Pressemitteilung

Drohende Aut idem-Regelung bei Adrenalin-Autoinjektoren

Bereits heute haben allergische Erkrankungen das Ausmaß einer Volkskrankheit angenommen und das „Ende der Fahnenstange“ ist noch lange nicht erreicht. Damit steigt auch die Zahl der Allergie-Patienten, die einen allergischen Schock (Anaphylaxie) erleiden, der ohne die sofortige Selbstbehandlung mit einem Adrenalin-Autoinjektor (AAI) tödlich verlaufen kann. „Und genau in diese Situation „platzt“ die Absichtserklärung, Rabattverträge für AAI, die von verschiedenen Herstellern angeboten werden, zu verhandeln. Diese würden den Apotheker verpflichten, gesetzlich versicherten Patienten den im Rabattvertrag ihrer jeweiligen Kasse festgelegten Injektor anstelle den vom Arzt verordneten auszuhändigen“, so Prof. Dr. Ludger Klimek, Wiesbaden, Sprecher des Expertenforums Anaphylaxie. „Man muss es so drastisch ausdrücken: Hier wird der mögliche Tod von Patienten in Kauf genommen“, ergänzt PD Dr. Ernst Rietschel, Köln, Mitglied des Expertenforums. „Wir schulen unsere Patienten sehr sorgfältig auf das jeweilige verordnete Autoinjektor-Modell, damit sie es im Ernstfall sicher anwenden können. Das würde durch eine Aut idem-Regelung, bei der der vertraute Injektor durch ein anderes Modell ausgetauscht würde, ad absurdum geführt. Ein Tausch mit fatalen Folgen: Denn der in der Notfallsituation ohnehin schon verängstigte Patient bzw. Angehörige wird zusätzlich verunsichert, so dass im äußersten Fall der AAI nicht korrekt oder gar nicht verwendet wird und ernste Gesundheitsschädigungen oder gar Todesfolge drohen“, so Rietschel weiter. „Das muss unter allen Umständen verhindert werden.
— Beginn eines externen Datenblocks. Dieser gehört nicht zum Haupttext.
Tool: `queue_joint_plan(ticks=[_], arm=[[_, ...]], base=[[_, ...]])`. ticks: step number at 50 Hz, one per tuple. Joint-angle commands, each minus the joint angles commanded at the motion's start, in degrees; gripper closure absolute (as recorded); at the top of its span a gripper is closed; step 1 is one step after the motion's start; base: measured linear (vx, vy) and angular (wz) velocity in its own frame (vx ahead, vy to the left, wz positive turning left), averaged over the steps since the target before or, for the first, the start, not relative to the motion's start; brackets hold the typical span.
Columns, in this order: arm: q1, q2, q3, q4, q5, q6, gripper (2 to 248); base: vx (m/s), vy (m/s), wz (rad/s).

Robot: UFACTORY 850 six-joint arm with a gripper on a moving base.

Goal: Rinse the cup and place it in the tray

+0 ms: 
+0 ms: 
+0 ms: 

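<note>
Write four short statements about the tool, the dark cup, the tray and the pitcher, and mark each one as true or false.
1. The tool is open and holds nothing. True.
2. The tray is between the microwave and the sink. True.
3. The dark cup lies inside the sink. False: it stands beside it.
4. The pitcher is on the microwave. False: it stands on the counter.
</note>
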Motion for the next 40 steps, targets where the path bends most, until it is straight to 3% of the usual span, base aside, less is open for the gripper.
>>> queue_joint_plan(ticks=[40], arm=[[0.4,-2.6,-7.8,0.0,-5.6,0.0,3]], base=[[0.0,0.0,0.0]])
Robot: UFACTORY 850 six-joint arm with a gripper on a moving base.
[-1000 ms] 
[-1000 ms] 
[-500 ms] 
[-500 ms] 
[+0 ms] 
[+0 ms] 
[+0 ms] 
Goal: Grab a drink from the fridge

Wir fordern daher den Gemeinsamen Bundesausschuss sowie die gesetzlichen Krankenversicherer auf, die Aut idem-Regelung für AAI grundsätzlich auszusetzen“, appelliert das Expertenforum Anaphylaxie (www.anaphylaxie-experten.de) in einer aktuellen Veröffentlichung im Allergo Journal (2015; 24(4)).